• [YOUR TASK]: Without including any image, repeat every record exactly.

• [EXCERPTED RECORDS]:

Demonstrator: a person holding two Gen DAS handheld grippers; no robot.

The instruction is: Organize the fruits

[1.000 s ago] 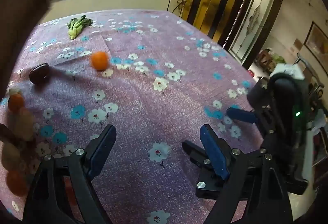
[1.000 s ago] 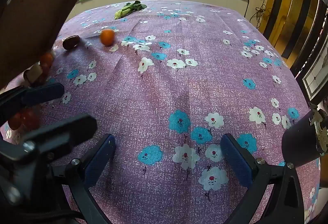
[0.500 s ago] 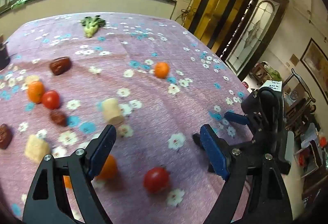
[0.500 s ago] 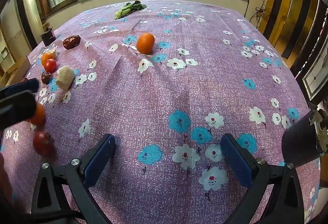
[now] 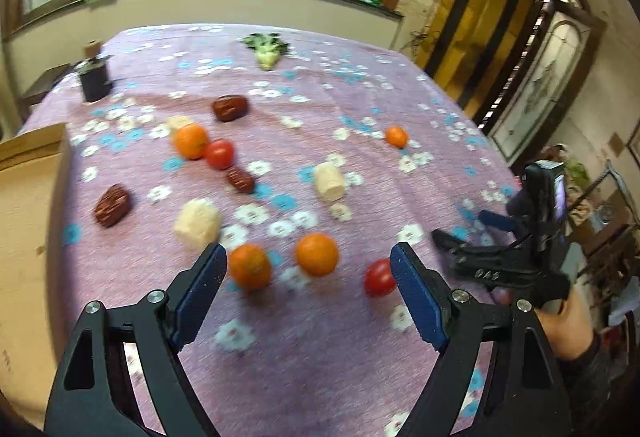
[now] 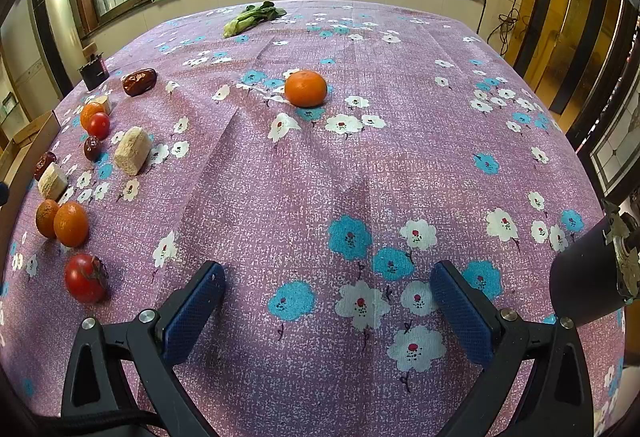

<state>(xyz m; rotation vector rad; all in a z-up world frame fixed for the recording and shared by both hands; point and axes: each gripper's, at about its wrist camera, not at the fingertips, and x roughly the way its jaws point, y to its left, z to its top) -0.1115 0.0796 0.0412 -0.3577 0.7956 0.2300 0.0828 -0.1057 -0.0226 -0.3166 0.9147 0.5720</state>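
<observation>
The fruits lie loose on the purple flowered cloth [image 6: 400,165], nothing sorted yet, so I judge the task is at its very start.

Left gripper [image 5: 308,277]: jaws wide, nothing between the pads. Just ahead of it, between the two fingers, sit an orange [image 5: 250,266] close to the left finger and a second orange [image 5: 317,254] more to the middle. A red tomato [image 5: 379,278] is touching or almost touching the inner side of the right finger; I cannot tell which, the view is blurred. Further ahead and to the left: pale cylinder pieces [image 5: 198,223], dark red dates [image 5: 113,205], another orange-and-tomato pair [image 5: 192,141]. A cardboard box [image 5: 28,229] stands at the far left of this gripper, prob. the place for the fruits.

Right gripper [image 6: 326,301]: also wide, empty, only cloth between the fingers. A lone orange [image 6: 305,88] lies well ahead of it, slightly left of centre. The other fruits are all far to its left side.

Key relation: the near oranges are round, no long axis, so wrist angle does not matter. The left gripper is clearly nearer to them, they are already straight in front of its opening. Next move, in my view: push fwd and down over the middle orange, then close. Risk: the neighbour orange and tomato are close, a finger may knock them and they roll.
</observation>
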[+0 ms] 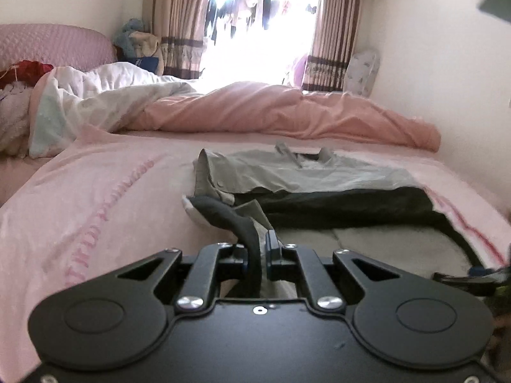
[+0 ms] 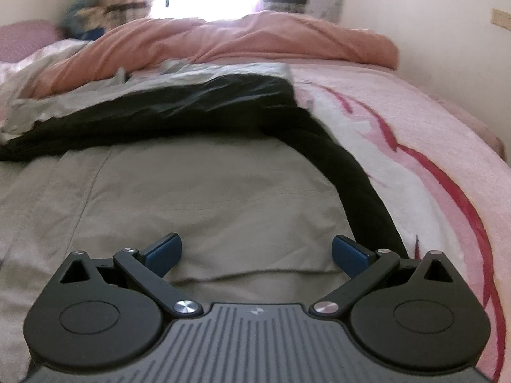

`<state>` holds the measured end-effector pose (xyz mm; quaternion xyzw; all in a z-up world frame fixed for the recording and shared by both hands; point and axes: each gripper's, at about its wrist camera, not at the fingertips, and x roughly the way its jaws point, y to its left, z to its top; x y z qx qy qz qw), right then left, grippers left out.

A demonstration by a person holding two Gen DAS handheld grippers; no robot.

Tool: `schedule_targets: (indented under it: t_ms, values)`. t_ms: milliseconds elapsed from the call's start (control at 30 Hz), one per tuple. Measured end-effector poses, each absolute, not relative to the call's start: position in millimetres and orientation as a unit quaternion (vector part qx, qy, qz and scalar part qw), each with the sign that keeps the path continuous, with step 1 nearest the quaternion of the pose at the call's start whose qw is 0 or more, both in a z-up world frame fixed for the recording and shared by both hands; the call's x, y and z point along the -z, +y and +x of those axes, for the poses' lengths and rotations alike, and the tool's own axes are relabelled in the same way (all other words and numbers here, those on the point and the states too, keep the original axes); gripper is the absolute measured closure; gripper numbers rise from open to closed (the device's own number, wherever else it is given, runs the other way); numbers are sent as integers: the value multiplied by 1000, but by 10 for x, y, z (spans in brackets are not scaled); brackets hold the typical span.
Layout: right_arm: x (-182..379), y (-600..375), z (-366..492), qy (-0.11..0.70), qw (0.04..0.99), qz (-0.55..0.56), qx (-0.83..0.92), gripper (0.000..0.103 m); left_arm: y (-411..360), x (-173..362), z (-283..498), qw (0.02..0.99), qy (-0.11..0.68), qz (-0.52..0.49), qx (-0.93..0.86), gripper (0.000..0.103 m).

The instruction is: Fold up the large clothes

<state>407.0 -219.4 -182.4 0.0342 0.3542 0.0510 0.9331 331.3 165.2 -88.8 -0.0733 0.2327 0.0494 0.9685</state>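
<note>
- Lying across a pink blanket [image 1: 95, 191] on a bed, a large grey jacket [image 1: 303, 172] with a black lining fills the centre of the left wrist view; its collar end points toward the top of the frame.
- At the bottom centre of that view, the left gripper [image 1: 257, 255] has its two fingers drawn close together, pinching a dark band of the jacket's edge that curves up and to the left out of the grip.
- At the lower right edge of the same view, a dark, blurred piece of hardware is partly visible; what it is cannot be told.
- Behind the jacket, a rumpled salmon-pink duvet [image 1: 287, 111] runs across the middle of the frame, with a white quilt [image 1: 95, 95] bunched at the left.
- At the top centre, a bright window [image 1: 262, 16] glows between striped brown curtains [image 1: 179, 22].
- In the right wrist view, the jacket's grey outer cloth [image 2: 207, 198] fills the centre and lower left, lying fairly flat.
- A black strip of the jacket [image 2: 361, 178] curves from the upper centre down to the lower right, just beside the right-hand finger.
- The right gripper [image 2: 257, 255], at the bottom centre, has its blue-padded fingers [image 2: 166, 252] spread wide apart above the grey cloth, with nothing held between them.
- To the right, the blanket shows white with red swirling lines [image 2: 431, 175].
</note>
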Motion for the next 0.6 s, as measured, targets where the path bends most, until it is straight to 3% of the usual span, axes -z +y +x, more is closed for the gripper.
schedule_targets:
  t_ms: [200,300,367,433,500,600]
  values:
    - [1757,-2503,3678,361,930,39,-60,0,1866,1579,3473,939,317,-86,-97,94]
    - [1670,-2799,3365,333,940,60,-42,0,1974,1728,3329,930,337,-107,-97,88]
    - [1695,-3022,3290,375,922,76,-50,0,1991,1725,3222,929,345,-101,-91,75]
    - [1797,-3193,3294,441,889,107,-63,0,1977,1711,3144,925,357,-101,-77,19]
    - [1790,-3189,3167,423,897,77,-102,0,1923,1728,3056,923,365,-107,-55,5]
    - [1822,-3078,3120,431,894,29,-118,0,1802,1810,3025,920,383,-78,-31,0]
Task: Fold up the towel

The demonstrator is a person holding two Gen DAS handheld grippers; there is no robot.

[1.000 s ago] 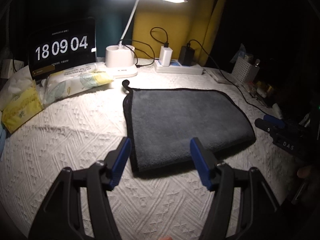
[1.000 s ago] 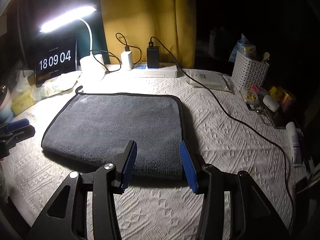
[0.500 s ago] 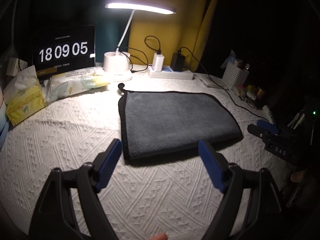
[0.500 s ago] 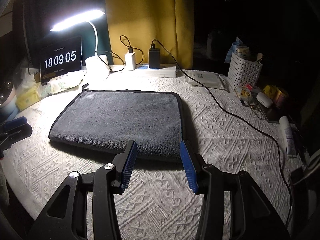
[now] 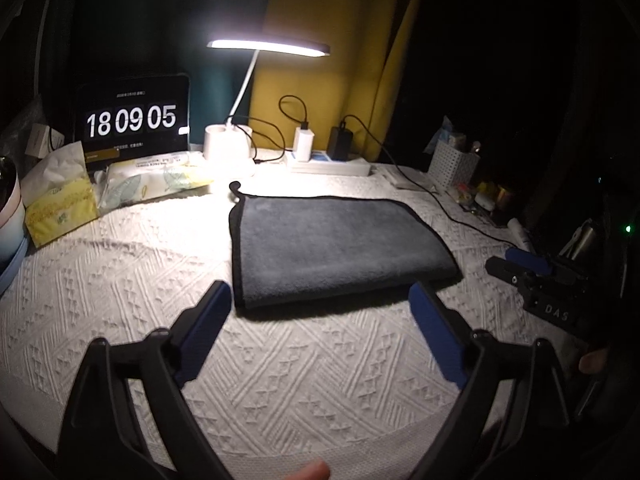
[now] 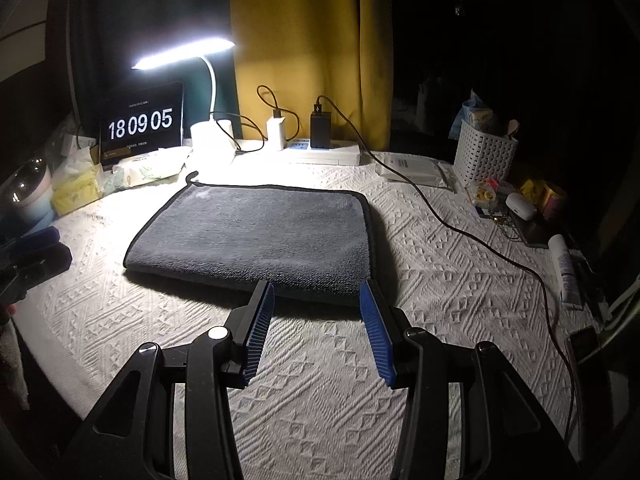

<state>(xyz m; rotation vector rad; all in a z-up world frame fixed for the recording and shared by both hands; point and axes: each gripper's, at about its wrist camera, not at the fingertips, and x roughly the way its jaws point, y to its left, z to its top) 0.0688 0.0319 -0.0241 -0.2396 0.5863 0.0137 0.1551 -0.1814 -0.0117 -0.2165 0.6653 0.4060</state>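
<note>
1. Towel (image 6: 256,236), grey with black trim, lies folded flat mid-table on the white textured tablecloth (image 6: 320,392), hanging loop toward the desk lamp (image 6: 212,136).
2. Left gripper (image 5: 320,320) is spread wide, holding nothing, just off the towel's near edge.
3. Right gripper (image 6: 316,328) is partly open and empty too, near the towel's near right corner.
4. Clock screen (image 6: 141,123) reads 18 09 05.
</note>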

• [ANSWER BOX]:
Demonstrator: a person holding two Gen DAS handheld grippers; no robot.

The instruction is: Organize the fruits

[1.000 s ago] 
[1.000 s ago] 
[0.500 s ago] 
[0.500 s ago] 
[now] 
[now] 

<state>(xyz m; rotation vector rad; all in a z-up world frame fixed for the recording and shared by both hands; point and axes: each gripper's, at about its wrist camera, not at the fingertips, and x roughly the way its jaws point, y to its left, z to its top) -0.1115 0.0796 0.0412 -0.3577 0.7956 0.2300 0.0828 -0.1057 -0.0226 -0.3166 0.9147 0.5720</state>
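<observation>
The fruits lie loose on the purple flowered cloth [image 6: 400,165], nothing sorted yet, so I judge the task is at its very start.

Left gripper [image 5: 308,277]: jaws wide, nothing between the pads. Just ahead of it, between the two fingers, sit an orange [image 5: 250,266] close to the left finger and a second orange [image 5: 317,254] more to the middle. A red tomato [image 5: 379,278] is touching or almost touching the inner side of the right finger; I cannot tell which, the view is blurred. Further ahead and to the left: pale cylinder pieces [image 5: 198,223], dark red dates [image 5: 113,205], another orange-and-tomato pair [image 5: 192,141]. A cardboard box [image 5: 28,229] stands at the far left of this gripper, prob. the place for the fruits.

Right gripper [image 6: 326,301]: also wide, empty, only cloth between the fingers. A lone orange [image 6: 305,88] lies well ahead of it, slightly left of centre. The other fruits are all far to its left side.

Key relation: the near oranges are round, no long axis, so wrist angle does not matter. The left gripper is clearly nearer to them, they are already straight in front of its opening. Next move, in my view: push fwd and down over the middle orange, then close. Risk: the neighbour orange and tomato are close, a finger may knock them and they roll.
</observation>
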[+0 ms] 
[+0 ms] 

`<state>` holds the measured end-effector pose (xyz mm; quaternion xyzw; all in a z-up world frame fixed for the recording and shared by both hands; point and axes: each gripper's, at about its wrist camera, not at the fingertips, and x roughly the way its jaws point, y to its left, z to its top; x y z qx qy qz qw), right then left, grippers left out.

A demonstration by a person holding two Gen DAS handheld grippers; no robot.

Tool: `schedule_targets: (indented under it: t_ms, values)`. t_ms: milliseconds elapsed from the call's start (control at 30 Hz), one per tuple. Measured end-effector poses, each absolute, not relative to the call's start: position in millimetres and orientation as a unit quaternion (vector part qx, qy, qz and scalar part qw), each with the sign that keeps the path continuous, with step 1 nearest the quaternion of the pose at the call's start whose qw is 0 or more, both in a z-up world frame fixed for the recording and shared by both hands; the call's x, y and z point along the -z, +y and +x of those axes, for the poses' lengths and rotations alike, and the tool's own axes are relabelled in the same way (all other words and numbers here, those on the point and the states too, keep the original axes); gripper is the absolute measured closure; gripper numbers rise from open to closed (the device's own number, wherever else it is given, runs the other way); numbers are sent as integers: the value multiplied by 1000, but by 10 for x, y, z (spans in brackets are not scaled); brackets hold the typical span.
Layout: right_arm: x (-182..379), y (-600..375), z (-366..492), qy (-0.11..0.70), qw (0.04..0.99), qz (-0.55..0.56), qx (-0.83..0.92), gripper (0.000..0.103 m); left_arm: y (-411..360), x (-173..362), z (-283..498), qw (0.02..0.99), qy (-0.11..0.68), qz (-0.52..0.49), qx (-0.93..0.86), gripper (0.000..0.103 m).

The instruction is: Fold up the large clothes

<state>407.0 -219.4 -182.4 0.0342 0.3542 0.0510 0.9331 331.3 165.2 -88.8 -0.0733 0.2327 0.0494 0.9685</state>
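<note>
- Lying across a pink blanket [image 1: 95, 191] on a bed, a large grey jacket [image 1: 303, 172] with a black lining fills the centre of the left wrist view; its collar end points toward the top of the frame.
- At the bottom centre of that view, the left gripper [image 1: 257, 255] has its two fingers drawn close together, pinching a dark band of the jacket's edge that curves up and to the left out of the grip.
- At the lower right edge of the same view, a dark, blurred piece of hardware is partly visible; what it is cannot be told.
- Behind the jacket, a rumpled salmon-pink duvet [image 1: 287, 111] runs across the middle of the frame, with a white quilt [image 1: 95, 95] bunched at the left.
- At the top centre, a bright window [image 1: 262, 16] glows between striped brown curtains [image 1: 179, 22].
- In the right wrist view, the jacket's grey outer cloth [image 2: 207, 198] fills the centre and lower left, lying fairly flat.
- A black strip of the jacket [image 2: 361, 178] curves from the upper centre down to the lower right, just beside the right-hand finger.
- The right gripper [image 2: 257, 255], at the bottom centre, has its blue-padded fingers [image 2: 166, 252] spread wide apart above the grey cloth, with nothing held between them.
- To the right, the blanket shows white with red swirling lines [image 2: 431, 175].
</note>
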Motion for the next 0.6 s, as measured, targets where the path bends most, until it is straight to 3% of the usual span, axes -z +y +x, more is closed for the gripper.
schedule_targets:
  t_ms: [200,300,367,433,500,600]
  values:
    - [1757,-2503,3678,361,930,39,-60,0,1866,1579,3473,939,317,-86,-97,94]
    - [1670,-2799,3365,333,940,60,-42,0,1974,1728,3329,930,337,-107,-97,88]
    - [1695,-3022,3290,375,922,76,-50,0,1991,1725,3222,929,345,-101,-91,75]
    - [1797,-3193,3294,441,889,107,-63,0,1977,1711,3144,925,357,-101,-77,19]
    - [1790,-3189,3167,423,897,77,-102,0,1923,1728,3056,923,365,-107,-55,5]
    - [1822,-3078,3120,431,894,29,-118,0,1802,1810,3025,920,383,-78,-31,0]
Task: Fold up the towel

The demonstrator is a person holding two Gen DAS handheld grippers; there is no robot.

[1.000 s ago] 
[1.000 s ago] 
[0.500 s ago] 
[0.500 s ago] 
[now] 
[now] 

<state>(xyz m; rotation vector rad; all in a z-up world frame fixed for the recording and shared by both hands; point and axes: each gripper's, at about its wrist camera, not at the fingertips, and x roughly the way its jaws point, y to its left, z to its top) 0.0688 0.0319 -0.0241 -0.2396 0.5863 0.0137 0.1551 -0.1814 -0.0117 -0.2165 0.6653 0.4060</state>
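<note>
1. Towel (image 6: 256,236), grey with black trim, lies folded flat mid-table on the white textured tablecloth (image 6: 320,392), hanging loop toward the desk lamp (image 6: 212,136).
2. Left gripper (image 5: 320,320) is spread wide, holding nothing, just off the towel's near edge.
3. Right gripper (image 6: 316,328) is partly open and empty too, near the towel's near right corner.
4. Clock screen (image 6: 141,123) reads 18 09 05.
</note>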

Nothing further is required of the output.